▸ Exercise goal:
The first line of the entries through the line bearing "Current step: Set": copy these lines exactly and return nothing else.

▸ Dataset excerpts:
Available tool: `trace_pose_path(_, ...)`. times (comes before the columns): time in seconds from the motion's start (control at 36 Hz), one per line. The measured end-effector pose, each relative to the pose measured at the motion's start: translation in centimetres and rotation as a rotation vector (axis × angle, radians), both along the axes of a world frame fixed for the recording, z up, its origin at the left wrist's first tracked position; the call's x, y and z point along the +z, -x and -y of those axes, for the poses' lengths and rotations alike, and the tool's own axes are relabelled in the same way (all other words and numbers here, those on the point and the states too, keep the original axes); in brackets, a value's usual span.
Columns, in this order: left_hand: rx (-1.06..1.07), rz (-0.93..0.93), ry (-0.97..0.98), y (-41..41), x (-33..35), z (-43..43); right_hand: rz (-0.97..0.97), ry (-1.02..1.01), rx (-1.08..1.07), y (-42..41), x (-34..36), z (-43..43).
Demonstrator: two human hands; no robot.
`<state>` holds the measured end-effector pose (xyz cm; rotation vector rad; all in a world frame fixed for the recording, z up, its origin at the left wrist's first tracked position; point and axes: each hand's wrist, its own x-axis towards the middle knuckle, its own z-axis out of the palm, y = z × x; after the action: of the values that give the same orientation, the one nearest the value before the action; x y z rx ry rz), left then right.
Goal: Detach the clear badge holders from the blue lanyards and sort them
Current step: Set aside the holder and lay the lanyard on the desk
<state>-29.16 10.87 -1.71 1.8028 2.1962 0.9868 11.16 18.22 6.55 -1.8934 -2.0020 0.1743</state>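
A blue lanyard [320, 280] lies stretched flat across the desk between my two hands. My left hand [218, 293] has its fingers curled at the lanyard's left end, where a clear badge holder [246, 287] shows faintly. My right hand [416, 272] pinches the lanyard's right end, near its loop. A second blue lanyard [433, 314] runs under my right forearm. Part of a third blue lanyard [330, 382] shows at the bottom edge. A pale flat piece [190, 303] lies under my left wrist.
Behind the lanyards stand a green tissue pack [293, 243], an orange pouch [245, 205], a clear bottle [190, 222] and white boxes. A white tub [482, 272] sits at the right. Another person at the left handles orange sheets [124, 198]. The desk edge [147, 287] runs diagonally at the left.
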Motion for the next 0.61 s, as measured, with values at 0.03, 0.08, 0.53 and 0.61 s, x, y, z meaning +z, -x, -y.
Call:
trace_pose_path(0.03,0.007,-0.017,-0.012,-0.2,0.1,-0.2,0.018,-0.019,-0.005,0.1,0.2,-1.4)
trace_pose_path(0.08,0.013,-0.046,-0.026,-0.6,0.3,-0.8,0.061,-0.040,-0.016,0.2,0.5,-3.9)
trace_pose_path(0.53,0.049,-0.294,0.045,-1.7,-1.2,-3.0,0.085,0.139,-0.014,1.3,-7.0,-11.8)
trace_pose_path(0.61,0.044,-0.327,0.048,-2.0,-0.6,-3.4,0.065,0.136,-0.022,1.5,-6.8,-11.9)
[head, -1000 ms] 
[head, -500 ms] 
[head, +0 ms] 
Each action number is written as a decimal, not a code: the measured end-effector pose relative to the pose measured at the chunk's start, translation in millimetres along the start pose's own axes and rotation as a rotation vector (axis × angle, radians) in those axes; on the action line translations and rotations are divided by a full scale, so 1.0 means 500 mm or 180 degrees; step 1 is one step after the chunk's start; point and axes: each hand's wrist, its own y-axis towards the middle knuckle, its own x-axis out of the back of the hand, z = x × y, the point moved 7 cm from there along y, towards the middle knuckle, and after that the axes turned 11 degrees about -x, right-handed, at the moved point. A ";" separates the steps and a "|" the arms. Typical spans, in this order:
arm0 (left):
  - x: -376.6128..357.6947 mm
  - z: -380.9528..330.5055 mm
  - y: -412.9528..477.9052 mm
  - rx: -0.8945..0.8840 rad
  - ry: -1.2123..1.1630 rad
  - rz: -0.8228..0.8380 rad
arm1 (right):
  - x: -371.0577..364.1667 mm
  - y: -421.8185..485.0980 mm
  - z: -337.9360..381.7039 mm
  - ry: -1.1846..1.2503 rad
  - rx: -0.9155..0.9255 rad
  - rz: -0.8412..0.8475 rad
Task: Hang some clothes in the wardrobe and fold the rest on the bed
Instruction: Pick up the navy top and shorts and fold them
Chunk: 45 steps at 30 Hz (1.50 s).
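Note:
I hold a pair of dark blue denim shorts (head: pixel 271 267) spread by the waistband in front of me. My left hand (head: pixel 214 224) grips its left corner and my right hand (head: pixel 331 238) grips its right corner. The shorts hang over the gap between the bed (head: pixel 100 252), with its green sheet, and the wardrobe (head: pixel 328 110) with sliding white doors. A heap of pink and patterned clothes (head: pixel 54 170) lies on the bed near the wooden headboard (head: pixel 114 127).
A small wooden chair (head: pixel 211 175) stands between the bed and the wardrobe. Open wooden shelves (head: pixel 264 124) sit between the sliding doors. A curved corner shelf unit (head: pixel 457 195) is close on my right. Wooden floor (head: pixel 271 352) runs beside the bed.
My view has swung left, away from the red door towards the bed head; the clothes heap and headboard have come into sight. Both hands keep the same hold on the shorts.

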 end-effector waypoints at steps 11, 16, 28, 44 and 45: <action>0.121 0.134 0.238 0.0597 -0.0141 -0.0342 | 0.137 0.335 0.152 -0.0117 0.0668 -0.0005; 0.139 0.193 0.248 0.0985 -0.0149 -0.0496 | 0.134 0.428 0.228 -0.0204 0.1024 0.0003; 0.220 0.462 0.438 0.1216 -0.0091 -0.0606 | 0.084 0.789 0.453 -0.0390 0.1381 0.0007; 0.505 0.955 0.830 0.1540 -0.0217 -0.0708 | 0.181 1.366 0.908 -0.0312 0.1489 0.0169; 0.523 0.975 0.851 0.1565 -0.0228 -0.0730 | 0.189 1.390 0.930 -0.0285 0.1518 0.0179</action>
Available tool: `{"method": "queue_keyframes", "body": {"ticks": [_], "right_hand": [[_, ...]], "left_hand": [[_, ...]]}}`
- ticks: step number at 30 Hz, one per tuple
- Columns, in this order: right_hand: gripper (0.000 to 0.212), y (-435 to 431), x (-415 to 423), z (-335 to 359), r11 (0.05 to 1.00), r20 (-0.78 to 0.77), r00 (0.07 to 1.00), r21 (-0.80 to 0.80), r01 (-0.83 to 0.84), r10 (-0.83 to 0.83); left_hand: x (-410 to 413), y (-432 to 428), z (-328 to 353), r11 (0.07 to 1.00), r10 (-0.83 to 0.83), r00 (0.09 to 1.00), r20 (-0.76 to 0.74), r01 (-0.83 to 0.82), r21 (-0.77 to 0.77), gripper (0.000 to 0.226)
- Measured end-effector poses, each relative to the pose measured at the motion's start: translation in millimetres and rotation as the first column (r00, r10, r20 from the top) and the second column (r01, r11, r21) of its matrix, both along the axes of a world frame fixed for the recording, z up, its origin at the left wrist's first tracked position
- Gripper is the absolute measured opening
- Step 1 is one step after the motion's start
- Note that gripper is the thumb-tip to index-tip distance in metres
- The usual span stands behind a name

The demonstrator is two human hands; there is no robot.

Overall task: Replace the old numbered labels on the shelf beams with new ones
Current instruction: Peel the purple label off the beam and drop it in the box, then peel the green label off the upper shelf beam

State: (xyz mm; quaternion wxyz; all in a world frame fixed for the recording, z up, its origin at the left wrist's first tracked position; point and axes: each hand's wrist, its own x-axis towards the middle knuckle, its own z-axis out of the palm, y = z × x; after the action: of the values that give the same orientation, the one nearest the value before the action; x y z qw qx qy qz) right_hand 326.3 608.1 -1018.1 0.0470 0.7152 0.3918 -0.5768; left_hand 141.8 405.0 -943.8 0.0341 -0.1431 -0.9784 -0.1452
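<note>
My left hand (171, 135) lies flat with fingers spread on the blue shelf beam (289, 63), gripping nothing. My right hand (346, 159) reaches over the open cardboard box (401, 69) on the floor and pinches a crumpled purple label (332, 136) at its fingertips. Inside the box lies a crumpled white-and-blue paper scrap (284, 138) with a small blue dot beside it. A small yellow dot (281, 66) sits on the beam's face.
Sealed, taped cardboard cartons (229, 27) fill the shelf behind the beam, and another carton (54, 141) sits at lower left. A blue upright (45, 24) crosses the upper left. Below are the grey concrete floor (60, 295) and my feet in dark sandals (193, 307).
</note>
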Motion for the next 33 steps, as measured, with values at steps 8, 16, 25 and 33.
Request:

▸ Reply:
Available tool: `trace_pose_path(_, ...)`. times (comes before the columns): time in seconds from the motion's start (control at 36 Hz), one per line. The measured end-effector pose, each relative to the pose measured at the motion's start: translation in centimetres and rotation as a rotation vector (axis × angle, radians), both along the axes of a world frame fixed for the recording, z up, its origin at the left wrist's first tracked position; the call's x, y and z point along the +z, -x and -y of those axes, for the poses' lengths and rotations alike, and the tool's own axes are relabelled in the same way (all other words and numbers here, those on the point and the states too, keep the original axes); in brackets, a value's usual span.
Columns, in this order: left_hand: rx (-1.06..1.07), rz (-0.93..0.93), ry (-0.97..0.98), y (-41..41), x (-33..35), z (-43..43); right_hand: rz (-0.97..0.97), ry (-1.02..1.01), rx (-1.08..1.07), y (-42..41), x (-34..36), z (-43..43).
Demonstrator: two human hands; no robot.
`<state>` holds the measured end-effector pose (xyz cm; rotation vector rad; all in a world frame fixed for the recording, z up, its origin at the left wrist's first tracked position; point and axes: each hand's wrist, its own x-axis towards the middle knuckle, its own z-axis out of the palm, y = z × x; after the action: of the values that give the same orientation, the one nearest the value before the action; x y z rx ry rz), left then right.
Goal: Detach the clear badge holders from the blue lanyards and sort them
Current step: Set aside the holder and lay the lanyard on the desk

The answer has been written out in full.